Aciliyet ve kıt kaynaklar savaşın ortasında tahtayı yeniden ön plana çıkarmıştır. Yeni yapıştırıcılar, kontraplak biçiminde daha iyi ve daha istikrarlı tahta yapılara olanak tanıdı ve aciliyet binlerce mobilya üreticisini çabuk çabuk uçak yapmaya itti. Daha önce de belirttiğimiz üzere Ruslar tahtadan çok iyi yararlandılar, İngilizler ve Almanlar da dikkate değer yapılar yaptılar.
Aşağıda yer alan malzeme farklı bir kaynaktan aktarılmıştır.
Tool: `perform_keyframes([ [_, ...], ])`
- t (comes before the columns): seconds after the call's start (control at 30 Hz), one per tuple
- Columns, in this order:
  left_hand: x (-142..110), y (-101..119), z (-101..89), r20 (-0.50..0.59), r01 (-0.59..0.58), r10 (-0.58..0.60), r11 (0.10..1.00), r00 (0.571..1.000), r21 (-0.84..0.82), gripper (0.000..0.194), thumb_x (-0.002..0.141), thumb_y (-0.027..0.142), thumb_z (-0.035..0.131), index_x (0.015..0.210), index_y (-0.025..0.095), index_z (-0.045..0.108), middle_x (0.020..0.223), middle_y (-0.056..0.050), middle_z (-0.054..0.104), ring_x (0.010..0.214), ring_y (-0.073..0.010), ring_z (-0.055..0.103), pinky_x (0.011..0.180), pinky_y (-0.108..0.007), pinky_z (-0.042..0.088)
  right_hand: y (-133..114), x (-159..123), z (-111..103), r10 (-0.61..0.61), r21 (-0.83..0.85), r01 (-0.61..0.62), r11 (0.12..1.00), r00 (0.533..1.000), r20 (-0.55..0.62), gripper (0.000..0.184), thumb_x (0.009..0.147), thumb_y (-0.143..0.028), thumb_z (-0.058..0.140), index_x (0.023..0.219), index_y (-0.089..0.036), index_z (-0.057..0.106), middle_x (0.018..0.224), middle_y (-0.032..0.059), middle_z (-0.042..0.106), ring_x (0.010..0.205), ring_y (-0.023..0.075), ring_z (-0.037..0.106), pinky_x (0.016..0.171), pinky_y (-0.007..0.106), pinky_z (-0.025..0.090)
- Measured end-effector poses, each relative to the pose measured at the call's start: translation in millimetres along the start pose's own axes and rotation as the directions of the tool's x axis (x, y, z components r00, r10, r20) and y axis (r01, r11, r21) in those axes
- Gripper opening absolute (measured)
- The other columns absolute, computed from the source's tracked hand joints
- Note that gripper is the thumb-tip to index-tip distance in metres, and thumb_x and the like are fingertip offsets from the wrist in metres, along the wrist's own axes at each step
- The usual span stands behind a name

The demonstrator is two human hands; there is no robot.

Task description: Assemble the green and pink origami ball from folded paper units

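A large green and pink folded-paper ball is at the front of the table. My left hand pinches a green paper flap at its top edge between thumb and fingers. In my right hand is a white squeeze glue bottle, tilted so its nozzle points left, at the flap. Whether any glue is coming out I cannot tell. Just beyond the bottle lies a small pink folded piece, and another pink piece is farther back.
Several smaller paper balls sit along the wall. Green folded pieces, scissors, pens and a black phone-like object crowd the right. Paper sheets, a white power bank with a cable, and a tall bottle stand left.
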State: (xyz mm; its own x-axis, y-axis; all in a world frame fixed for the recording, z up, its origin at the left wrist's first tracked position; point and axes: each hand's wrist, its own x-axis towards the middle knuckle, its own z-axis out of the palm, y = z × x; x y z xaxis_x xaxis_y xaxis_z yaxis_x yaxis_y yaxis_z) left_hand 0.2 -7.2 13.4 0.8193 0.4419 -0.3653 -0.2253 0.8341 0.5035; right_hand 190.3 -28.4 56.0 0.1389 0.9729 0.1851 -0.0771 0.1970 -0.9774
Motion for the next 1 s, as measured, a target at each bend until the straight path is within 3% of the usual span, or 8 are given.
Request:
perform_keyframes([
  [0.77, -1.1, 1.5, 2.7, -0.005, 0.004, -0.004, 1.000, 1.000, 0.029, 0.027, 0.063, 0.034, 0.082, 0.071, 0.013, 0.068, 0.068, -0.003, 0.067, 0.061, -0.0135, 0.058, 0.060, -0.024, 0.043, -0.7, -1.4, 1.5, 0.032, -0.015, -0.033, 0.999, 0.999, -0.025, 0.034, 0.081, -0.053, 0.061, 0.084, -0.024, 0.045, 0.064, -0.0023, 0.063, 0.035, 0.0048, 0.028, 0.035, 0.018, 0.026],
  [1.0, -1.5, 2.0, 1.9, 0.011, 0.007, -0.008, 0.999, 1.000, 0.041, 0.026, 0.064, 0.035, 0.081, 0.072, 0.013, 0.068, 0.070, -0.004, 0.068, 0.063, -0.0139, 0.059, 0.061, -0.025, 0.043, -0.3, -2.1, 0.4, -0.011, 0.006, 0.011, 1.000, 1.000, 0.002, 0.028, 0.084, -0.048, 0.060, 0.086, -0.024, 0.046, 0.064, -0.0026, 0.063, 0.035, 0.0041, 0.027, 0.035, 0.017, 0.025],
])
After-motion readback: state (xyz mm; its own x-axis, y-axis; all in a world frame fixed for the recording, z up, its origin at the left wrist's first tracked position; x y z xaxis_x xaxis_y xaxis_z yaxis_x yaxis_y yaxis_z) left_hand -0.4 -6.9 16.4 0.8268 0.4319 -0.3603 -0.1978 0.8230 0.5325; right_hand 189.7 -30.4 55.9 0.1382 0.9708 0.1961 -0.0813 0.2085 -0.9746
Mosquito, gövde kaplaması olarak şekil verilmiş ince kontraplak katmanlarından oluşan ve aradaki boşluğun balsa ağacı ile doldurulduğu dahiyane bir tasarımdı. Modern ev yapımı komposit uçaklarda kullanılan tekniğe benzer şekilde yapılmış etkili devasa bir model uçaktı. Malzeme kıtlığı Almanya’yı dünyadaki en hızlı uçağı yaparken tahta kullanmaya itmişti. Ho-229 ve Me-163 kanatlarda tahta kullandı, daha sonra 2. Dünya Savaşının en hızlı uçakları olarak kabul edildiler, He-162 ise neredeyse tamamen tahtadandı!

Spitfire mükemmel bir savaşçı olmasına rağmen üretimi çok zaman alıyordu, son derece ustalaşmış işçiler gerektiren çok pahalı bir üretimi olması bile tek başına yeterliydi. Savaş yakındayken RAF komutası sayıların performanstan daha önemli olduğuna karar verdi. Hurricane’in üretim biçimi fiilen demode olmuş olmasına rağmen üretim şeklini bilen bir çok kalifiye işçi ve bolca alet bulunmaktaydı. Uzay çelik iskeletli gövde, bükümlü çelik kanat lonjeronu onu olağanüstü sağlam yapıyordu. Tamamı güçlendirilmiş kumaşla kaplanmış halde iskelet yapısının tahta kirişleri arkada olacak şekilde, burundan kokpitin hemen arkasına kadar olan aluminyum kaplamanın basit ama akıllı yapısı aerodinamik özellikleri geliştiriyordu. Böylece Hurricane’i çok daha kolay, çok daha çabuk hemde Spitfire’ın maliyetinin küsuratına tam vaktinde destansı Britanya Muharebesine yetiştirmişlerdi.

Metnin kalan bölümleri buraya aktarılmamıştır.